Retype, exactly as they appear below, the lines between the line holding "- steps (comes" and the line holding "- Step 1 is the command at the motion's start", both ends included.

(Dataset records)
........

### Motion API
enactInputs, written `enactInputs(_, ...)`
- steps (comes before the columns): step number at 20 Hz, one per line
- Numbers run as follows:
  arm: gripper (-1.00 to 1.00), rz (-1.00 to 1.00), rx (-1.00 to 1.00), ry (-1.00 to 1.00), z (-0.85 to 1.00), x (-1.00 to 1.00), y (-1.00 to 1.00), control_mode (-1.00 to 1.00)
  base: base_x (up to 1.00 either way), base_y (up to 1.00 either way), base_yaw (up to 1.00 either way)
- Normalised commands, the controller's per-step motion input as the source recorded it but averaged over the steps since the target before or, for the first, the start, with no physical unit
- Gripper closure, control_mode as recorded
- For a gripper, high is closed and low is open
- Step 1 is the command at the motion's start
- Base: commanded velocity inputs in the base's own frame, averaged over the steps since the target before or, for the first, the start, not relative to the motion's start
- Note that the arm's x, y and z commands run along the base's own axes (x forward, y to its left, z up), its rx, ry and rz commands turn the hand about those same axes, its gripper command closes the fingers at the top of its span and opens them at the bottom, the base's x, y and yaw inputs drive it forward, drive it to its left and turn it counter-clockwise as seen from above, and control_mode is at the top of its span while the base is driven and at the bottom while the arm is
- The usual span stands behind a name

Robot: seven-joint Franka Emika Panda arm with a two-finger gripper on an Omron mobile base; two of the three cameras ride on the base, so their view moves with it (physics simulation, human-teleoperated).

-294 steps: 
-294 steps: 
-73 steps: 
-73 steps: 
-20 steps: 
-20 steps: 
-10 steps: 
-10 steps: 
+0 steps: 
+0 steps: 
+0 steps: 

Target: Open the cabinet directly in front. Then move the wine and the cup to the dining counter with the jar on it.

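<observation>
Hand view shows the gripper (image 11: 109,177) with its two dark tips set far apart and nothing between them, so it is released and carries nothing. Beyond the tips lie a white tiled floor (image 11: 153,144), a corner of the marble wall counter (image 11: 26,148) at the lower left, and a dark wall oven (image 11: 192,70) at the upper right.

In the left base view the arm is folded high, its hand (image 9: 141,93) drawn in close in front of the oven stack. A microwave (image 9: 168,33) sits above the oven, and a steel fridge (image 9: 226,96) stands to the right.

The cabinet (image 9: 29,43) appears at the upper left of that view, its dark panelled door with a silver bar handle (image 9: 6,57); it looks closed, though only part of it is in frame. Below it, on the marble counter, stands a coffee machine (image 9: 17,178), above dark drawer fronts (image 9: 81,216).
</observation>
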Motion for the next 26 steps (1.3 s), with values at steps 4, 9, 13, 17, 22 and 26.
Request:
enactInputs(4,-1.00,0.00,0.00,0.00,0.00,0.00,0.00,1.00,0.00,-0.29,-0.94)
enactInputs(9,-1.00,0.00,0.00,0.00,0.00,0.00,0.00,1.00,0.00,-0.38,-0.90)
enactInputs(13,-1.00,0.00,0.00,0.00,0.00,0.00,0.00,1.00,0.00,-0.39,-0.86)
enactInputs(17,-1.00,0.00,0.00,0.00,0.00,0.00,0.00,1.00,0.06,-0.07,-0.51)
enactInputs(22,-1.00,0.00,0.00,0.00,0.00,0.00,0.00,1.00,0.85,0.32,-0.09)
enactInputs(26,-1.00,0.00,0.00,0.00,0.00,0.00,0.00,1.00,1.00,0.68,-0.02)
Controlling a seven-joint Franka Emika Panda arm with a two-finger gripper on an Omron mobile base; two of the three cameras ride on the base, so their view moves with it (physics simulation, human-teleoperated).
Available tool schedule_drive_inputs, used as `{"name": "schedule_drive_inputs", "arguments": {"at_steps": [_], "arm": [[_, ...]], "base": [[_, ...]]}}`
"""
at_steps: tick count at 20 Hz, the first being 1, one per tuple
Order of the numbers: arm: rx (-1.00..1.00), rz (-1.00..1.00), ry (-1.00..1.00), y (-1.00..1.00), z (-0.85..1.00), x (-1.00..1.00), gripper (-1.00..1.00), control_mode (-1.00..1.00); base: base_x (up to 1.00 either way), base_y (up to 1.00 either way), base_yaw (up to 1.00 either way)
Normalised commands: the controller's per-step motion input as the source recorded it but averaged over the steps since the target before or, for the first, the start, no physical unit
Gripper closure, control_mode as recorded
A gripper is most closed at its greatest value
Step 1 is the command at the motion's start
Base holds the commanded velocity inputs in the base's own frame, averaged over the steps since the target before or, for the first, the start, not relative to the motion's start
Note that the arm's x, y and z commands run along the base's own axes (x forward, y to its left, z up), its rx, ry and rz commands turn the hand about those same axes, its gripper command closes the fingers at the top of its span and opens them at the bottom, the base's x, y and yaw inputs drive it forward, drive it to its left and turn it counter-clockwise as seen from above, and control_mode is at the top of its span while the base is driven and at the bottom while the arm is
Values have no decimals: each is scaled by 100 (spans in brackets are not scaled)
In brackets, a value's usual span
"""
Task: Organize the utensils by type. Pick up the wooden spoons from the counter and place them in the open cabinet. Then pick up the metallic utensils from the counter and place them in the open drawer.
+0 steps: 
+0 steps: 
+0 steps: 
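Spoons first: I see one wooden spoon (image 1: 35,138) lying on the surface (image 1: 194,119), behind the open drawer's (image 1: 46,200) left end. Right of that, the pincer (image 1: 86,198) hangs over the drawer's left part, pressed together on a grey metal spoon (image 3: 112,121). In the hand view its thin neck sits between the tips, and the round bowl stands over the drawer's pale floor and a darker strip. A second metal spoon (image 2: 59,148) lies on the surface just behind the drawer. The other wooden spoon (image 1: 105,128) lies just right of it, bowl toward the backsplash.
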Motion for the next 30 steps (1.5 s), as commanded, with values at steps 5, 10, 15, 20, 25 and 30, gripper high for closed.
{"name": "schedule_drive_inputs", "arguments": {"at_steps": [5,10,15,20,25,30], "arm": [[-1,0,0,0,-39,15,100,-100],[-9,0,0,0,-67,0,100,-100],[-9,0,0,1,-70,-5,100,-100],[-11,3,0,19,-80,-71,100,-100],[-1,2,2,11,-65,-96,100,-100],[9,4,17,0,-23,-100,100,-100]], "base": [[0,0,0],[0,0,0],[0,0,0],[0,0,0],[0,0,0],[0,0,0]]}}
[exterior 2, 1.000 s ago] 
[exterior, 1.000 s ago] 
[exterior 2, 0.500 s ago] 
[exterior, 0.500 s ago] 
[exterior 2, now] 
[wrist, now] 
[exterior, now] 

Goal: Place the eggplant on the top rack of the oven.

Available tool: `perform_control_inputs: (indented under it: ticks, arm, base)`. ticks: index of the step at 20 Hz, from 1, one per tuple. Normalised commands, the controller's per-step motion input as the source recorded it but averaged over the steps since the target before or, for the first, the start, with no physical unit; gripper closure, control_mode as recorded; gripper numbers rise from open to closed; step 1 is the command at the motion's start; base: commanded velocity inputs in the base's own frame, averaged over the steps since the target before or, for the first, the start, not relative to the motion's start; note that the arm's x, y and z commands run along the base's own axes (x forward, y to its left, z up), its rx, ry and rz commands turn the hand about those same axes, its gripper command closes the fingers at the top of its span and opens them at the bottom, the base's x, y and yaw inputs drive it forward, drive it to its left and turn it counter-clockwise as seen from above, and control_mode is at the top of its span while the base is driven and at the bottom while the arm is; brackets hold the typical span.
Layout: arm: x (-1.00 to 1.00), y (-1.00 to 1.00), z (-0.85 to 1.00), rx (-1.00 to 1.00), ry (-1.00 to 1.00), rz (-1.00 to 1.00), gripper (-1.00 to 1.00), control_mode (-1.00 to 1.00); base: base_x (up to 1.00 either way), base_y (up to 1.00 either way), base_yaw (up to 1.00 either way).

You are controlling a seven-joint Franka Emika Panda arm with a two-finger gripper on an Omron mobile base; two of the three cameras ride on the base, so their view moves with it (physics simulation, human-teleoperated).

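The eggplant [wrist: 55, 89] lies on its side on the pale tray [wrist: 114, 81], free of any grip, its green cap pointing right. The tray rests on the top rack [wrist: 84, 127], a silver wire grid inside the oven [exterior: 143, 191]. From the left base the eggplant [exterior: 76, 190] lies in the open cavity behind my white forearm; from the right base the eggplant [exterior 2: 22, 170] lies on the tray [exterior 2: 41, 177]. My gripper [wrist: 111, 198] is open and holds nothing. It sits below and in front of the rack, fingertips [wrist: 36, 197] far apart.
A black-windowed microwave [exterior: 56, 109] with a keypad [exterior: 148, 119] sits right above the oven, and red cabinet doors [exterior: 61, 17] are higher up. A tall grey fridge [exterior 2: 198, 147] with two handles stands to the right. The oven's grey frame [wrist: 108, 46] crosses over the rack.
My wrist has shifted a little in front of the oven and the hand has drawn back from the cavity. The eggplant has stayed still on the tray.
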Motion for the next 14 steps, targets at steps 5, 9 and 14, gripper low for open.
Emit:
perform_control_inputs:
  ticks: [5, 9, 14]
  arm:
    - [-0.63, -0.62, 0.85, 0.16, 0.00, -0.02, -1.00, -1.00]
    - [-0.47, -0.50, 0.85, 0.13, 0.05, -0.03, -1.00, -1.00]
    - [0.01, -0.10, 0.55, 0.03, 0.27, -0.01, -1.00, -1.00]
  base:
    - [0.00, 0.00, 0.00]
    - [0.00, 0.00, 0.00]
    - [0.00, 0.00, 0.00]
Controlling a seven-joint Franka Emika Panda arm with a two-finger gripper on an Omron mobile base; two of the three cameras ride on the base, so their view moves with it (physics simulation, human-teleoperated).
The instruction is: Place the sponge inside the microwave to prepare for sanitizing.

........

Solution
- steps (comes before the columns): step number at 20 Hz, one per line
- Numbers run as follows:
  arm: gripper (-1.00 to 1.00), rz (-1.00 to 1.00), rx (-1.00 to 1.00), ry (-1.00 to 1.00), z (-0.85 to 1.00), x (-1.00 to 1.00), y (-1.00 to 1.00), control_mode (-1.00 to 1.00)
  base: base_x (up to 1.00 either way), base_y (up to 1.00 either way), base_yaw (up to 1.00 either way)
- Normalised commands, the controller's per-step motion input as the source recorded it but averaged over the steps since the target before or, for the first, the start, with no physical unit
- Gripper closure, control_mode as recorded
- For a gripper, high is closed and low is open
- Step 1 is the command at the motion's start

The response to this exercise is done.